Search the data for the word "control". Reproduce every line where it is found.

Extracted records:
- Opening Delimiter -
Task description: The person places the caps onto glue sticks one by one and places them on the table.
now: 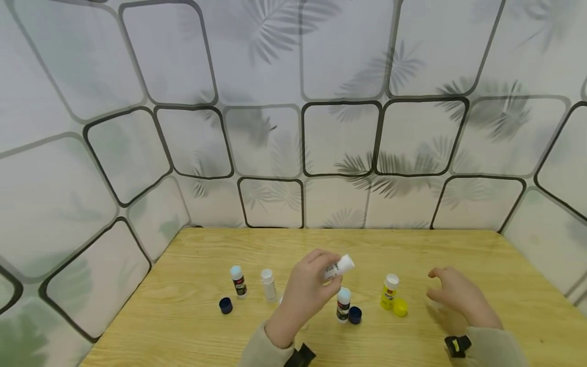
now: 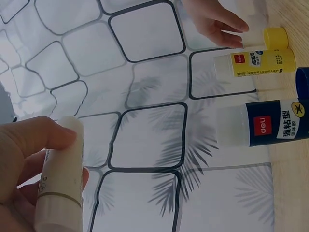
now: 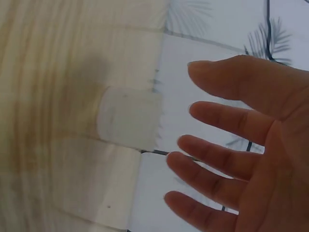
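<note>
A person's left hand [image 1: 306, 286] pinches a white glue stick [image 1: 338, 268] between thumb and fingers, tilted and raised above the middle of a wooden surface [image 1: 412, 245]; the right hand [image 1: 460, 296], toward the right edge, has thumb and fingers spread and holds nothing, with a pale short cylinder [image 3: 129, 119], perhaps a cap, near it and seemingly untouched; between the hands stand a dark stick [image 1: 343, 307] with a navy cap [image 1: 355, 315] just beside it, and a yellow stick [image 1: 388, 294] with a yellow cap [image 1: 400, 307]; toward the left edge stand another dark stick [image 1: 239, 283], a second navy cap [image 1: 225, 306] and an upright white stick [image 1: 269, 286]; done well, the left hold would likely stay on the barrel, clear of both ends, firm without squeezing; the right fingers would best take the cylinder by its sides and meet the stick in line, clear of the upright sticks, which a sleeve [image 1: 497, 347] could probably topple.
</note>
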The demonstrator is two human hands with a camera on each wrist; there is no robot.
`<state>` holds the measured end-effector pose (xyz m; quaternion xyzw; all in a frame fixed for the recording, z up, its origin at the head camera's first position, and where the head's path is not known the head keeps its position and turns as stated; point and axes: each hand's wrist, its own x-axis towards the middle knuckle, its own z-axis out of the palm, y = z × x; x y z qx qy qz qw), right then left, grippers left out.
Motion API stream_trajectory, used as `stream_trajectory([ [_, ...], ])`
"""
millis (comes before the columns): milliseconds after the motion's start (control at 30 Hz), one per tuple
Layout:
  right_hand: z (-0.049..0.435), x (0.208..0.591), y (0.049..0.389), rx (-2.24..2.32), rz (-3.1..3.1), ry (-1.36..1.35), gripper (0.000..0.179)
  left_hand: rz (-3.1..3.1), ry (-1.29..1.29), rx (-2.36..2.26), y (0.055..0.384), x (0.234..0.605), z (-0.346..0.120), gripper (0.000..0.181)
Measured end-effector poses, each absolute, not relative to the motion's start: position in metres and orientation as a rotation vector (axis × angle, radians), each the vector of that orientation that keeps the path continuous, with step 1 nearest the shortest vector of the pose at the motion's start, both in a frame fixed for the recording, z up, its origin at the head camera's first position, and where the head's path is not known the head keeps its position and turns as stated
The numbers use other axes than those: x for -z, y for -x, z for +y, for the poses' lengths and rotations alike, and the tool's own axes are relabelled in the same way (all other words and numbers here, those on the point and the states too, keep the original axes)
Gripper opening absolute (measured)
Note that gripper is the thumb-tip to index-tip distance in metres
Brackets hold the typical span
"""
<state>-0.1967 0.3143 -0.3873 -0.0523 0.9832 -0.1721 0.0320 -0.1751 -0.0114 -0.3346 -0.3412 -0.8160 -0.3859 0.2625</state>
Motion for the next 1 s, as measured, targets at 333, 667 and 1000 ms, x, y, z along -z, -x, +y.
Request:
stream_trajectory([
  [333, 0.319, 0.402, 0.195, 0.635, 2.871, 0.093, 0.024, -2.248, 0.928, 0.997, 0.174, 0.335, -0.013, 0.025],
  [667, 0.321, 0.398, 0.196, 0.667, 2.978, 0.201, 0.020, -2.248, 0.928, 0.969, 0.177, 0.334, -0.014, 0.026],
  [1000, 0.295, 0.354, 0.181, 0.764, 3.068, 0.331, 0.026, -2.265, 0.929, 0.983, 0.177, 0.334, -0.016, 0.027],
])
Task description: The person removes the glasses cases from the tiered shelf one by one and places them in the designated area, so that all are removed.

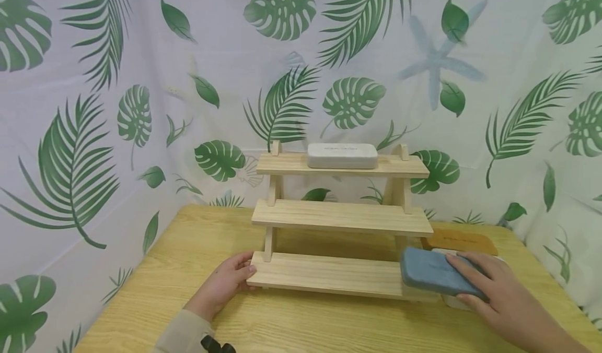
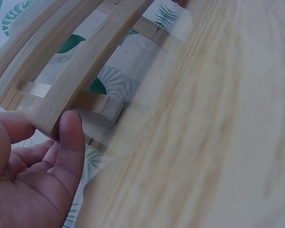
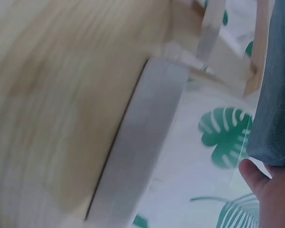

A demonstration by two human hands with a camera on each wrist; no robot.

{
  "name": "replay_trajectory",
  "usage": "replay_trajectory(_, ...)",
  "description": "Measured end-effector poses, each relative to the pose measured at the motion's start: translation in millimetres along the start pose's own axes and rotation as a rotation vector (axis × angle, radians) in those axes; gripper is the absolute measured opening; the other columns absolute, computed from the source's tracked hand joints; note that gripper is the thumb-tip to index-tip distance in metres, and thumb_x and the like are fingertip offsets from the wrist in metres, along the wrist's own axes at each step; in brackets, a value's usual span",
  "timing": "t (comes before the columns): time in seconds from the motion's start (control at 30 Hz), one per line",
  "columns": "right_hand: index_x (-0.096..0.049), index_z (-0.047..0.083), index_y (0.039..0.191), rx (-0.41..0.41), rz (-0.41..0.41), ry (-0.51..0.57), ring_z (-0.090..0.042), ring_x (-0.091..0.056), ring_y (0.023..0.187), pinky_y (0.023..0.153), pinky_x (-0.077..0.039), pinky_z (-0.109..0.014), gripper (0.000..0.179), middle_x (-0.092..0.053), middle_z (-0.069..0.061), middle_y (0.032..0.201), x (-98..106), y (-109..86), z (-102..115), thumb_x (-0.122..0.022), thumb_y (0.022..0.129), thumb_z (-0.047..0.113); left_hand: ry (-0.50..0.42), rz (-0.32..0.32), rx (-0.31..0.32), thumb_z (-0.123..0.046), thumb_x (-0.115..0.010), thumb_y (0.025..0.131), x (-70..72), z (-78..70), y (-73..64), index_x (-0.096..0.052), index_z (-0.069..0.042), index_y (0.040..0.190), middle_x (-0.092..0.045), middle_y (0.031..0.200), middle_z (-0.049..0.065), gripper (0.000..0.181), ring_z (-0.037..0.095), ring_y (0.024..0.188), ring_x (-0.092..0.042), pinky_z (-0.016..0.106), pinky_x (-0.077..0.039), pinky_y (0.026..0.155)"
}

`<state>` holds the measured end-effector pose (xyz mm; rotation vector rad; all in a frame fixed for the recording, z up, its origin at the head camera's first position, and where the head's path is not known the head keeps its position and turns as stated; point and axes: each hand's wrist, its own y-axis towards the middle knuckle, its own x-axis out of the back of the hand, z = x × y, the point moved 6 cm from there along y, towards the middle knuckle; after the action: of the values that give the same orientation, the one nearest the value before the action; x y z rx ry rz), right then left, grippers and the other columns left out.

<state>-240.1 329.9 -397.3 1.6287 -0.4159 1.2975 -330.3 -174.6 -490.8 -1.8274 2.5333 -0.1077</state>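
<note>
My left hand (image 1: 227,284) grips the left end of the lowest board of a three-step wooden display shelf (image 1: 324,275). The left wrist view shows the thumb and fingers (image 2: 71,137) pinching that board end. In my right hand (image 1: 500,293) is a blue glasses case (image 1: 435,273), held over the right end of the lowest board. It is slightly tilted, with its left end over the board. A white glasses case (image 1: 342,156) lies on the top board. The middle board (image 1: 340,215) carries nothing.
Right of the shelf, an orange-brown case (image 1: 463,242) lies on the wooden table (image 1: 188,248). Nearer, another white case (image 3: 140,137) lies partly under the right hand and blue case. Leaf-patterned cloth (image 1: 211,45) hangs behind and at both sides.
</note>
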Motion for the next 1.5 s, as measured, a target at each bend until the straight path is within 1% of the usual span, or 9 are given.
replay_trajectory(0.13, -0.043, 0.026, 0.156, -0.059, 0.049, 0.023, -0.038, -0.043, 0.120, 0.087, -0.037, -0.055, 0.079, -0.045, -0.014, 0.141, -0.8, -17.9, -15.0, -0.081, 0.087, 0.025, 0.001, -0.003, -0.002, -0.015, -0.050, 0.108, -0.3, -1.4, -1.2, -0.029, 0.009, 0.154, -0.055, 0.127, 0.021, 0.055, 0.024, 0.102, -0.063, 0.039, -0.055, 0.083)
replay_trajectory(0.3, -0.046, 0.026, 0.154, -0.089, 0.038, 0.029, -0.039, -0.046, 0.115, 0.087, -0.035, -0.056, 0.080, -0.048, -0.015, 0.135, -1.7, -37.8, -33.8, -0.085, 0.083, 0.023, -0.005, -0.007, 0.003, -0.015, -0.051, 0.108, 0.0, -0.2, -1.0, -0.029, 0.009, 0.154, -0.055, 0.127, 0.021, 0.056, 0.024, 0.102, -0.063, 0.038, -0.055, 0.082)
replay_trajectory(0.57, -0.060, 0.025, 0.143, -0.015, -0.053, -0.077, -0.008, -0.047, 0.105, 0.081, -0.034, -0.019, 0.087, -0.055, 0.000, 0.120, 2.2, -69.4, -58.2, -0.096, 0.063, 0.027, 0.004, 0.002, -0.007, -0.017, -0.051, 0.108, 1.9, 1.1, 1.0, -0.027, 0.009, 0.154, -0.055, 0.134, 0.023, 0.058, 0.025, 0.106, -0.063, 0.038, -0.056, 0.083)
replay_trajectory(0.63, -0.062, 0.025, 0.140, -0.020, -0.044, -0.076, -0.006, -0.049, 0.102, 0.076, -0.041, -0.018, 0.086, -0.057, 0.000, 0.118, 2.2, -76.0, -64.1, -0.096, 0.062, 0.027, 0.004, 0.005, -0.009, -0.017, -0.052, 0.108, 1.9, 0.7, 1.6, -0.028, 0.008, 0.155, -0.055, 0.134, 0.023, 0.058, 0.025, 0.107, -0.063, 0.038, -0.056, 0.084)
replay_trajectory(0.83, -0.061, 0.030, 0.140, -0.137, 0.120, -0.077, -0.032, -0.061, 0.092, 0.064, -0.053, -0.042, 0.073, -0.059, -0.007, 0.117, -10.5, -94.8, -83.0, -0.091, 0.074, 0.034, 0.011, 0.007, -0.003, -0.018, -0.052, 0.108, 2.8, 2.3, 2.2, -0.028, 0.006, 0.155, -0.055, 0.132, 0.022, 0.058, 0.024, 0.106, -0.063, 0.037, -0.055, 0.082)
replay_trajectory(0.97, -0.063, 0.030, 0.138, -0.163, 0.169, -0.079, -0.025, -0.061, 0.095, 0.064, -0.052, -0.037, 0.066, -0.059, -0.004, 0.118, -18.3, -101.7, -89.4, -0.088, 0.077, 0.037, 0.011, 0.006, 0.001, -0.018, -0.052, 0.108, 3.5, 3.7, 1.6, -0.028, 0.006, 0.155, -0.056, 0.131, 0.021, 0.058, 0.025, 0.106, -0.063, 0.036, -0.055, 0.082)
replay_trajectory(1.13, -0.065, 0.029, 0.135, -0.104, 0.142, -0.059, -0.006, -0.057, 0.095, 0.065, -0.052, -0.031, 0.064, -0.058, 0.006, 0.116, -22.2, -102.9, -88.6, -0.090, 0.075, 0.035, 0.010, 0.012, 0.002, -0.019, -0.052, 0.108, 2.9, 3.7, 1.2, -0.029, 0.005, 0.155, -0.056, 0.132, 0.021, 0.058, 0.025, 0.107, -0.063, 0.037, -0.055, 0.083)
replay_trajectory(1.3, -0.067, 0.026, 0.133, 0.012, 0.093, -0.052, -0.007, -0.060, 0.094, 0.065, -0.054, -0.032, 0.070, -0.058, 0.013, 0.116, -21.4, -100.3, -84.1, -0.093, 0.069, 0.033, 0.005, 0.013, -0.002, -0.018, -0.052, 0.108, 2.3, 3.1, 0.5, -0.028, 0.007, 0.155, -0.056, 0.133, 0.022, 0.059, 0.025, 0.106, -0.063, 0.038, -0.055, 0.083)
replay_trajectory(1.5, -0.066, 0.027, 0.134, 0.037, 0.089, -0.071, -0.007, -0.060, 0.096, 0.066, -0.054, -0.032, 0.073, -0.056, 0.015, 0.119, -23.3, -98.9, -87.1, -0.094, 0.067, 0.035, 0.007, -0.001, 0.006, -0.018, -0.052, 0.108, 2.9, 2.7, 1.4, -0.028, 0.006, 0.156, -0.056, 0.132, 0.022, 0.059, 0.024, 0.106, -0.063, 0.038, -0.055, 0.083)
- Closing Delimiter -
**SOLUTION**
millis (comes before the columns): milliseconds after the motion's start (control at 30 Hz), one per tuple
  "timing": "t (comes before the columns): time in seconds from the motion's start (control at 30 Hz), one per line",

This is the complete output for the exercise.